Saskatchewan dodged an economic bullet, but we are recovering from a short period of low business confidence. If you sell to businesses, your customers are preparing to spend money on inventory, expansion into new product lines, and expansion of their facilities. Knock on their doors now, and be ready for when they choose to resume normal operations.

Expect less room for error.
Avoid mistakes when operating in an improving economy. You can afford to spill a few drops when drinking from a fire hose. But in an improving economy your customers are far less forgiving and are price sensitive. It's now time to properly plan and make careful decisions.

Fix problem areas in your business.
The growth economy caused serious problems such as underperforming employees or unnecessary overhead. Now is the time to replace underperforming staff, shave unnecessary expenses, and rethink how you organized and operated your business in the last few years.
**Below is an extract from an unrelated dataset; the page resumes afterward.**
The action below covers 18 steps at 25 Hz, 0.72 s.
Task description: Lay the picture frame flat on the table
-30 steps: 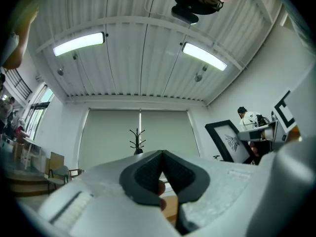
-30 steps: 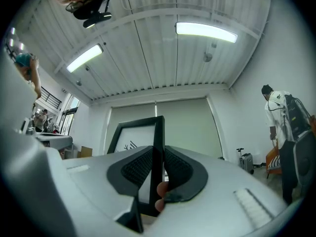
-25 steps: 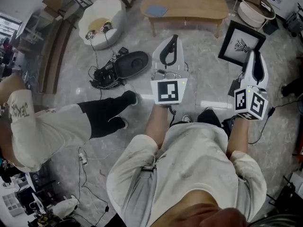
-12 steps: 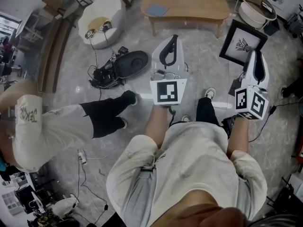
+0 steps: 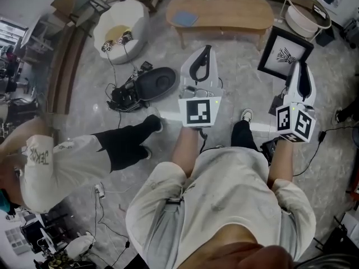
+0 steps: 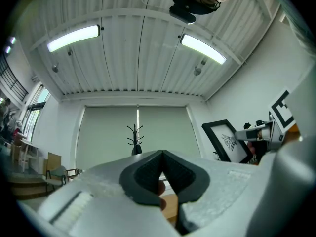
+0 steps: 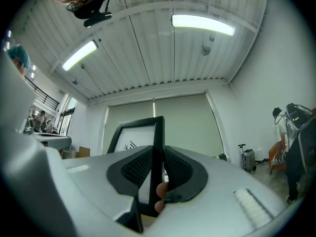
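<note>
Far ahead across the grey floor (image 5: 247,94), a long wooden tabletop (image 5: 224,10), well apart from both tongs. Nearer, carried upright in the air and not yet on that tabletop: the black picture frame (image 5: 285,52), one side bar clamped between the pads of the right tongs (image 5: 301,66), the rest reaching left of and above the tips. Left tongs (image 5: 204,49) closed together on nothing, alongside the right pair and clear of the frame. Compared with a second ago: same grip on the frame, both tongs carried a little nearer the tabletop, the bystander's legs (image 5: 126,142) shifted lower in the head view.
</note>
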### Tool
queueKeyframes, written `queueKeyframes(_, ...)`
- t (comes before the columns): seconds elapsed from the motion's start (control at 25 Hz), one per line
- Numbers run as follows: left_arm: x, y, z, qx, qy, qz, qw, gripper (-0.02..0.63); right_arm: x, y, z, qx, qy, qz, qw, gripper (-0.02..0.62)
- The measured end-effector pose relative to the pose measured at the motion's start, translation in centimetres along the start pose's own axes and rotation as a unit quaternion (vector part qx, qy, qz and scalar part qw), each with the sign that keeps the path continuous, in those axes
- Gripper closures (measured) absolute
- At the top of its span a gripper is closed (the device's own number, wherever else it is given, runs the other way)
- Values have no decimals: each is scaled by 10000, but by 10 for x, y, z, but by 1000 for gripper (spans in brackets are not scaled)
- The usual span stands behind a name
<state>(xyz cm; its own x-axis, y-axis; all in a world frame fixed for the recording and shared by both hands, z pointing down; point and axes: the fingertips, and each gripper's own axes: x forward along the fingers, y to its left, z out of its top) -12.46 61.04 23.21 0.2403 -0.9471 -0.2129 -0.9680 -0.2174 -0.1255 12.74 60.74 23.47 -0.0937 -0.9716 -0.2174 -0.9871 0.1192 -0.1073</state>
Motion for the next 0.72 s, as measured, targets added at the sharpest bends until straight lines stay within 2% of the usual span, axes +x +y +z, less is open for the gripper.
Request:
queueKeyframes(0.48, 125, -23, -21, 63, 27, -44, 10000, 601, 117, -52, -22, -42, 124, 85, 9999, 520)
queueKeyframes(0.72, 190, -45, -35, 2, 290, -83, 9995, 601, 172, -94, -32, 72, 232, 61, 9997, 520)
Heal your customer's wounds.
Economic devastation is selective. The downturn hit some industries hard while others show no problems at all. Some consumers have been laid off while others feel secure in their jobs. Understand how your customer base was affected, and adjust your strategy accordingly. For example, if your customers are short on inventory, offer a re-stocking promotion. Partnerships built in hard times often lead into strong business relationships that last for many years.

Prepare for consolidation.
There may be a recovery in Saskatchewan, but many companies did not have the balance sheet to sustain any type of downturn. Companies that export will still be seriously affected as the world struggles in the next two years. Some of your competitors may fail. Consider whether you should purchase them for reasons such as acquiring their equipment, client base, proprietary product lines, or employees.

Prepare for new competitors.
In some industries, layoffs can result in employees starting their own businesses. These smaller operations will fight for the crumbs that you may now need.

Go green.
An opportunity exists with the green movement in business. A large portion of recent government economic stimulus is tied to green technology, which will filter into many areas of your industry.

Stick to your knitting.
Build on your strengths but don't diversify into areas that stretch your ability or are simply too risky. Depending on your balance sheet, this may not be the time to absorb the financial repercussions of a bad decision. For most businesses, this is the time to reorganize and improve on what you do now.

Cash is always King.
All businesses and consumers wrestle with cash flow, no matter the economic situation. Recognize the importance of flexibility when establishing how your customers will pay your bill. This is a period of change. People are reorganizing their personal lifestyles, and companies are reconsidering their vendors. Adjust your terms to help your customers.

Timing is everything in business. The strategies you employ in your business plan must work within the context of the improving economy.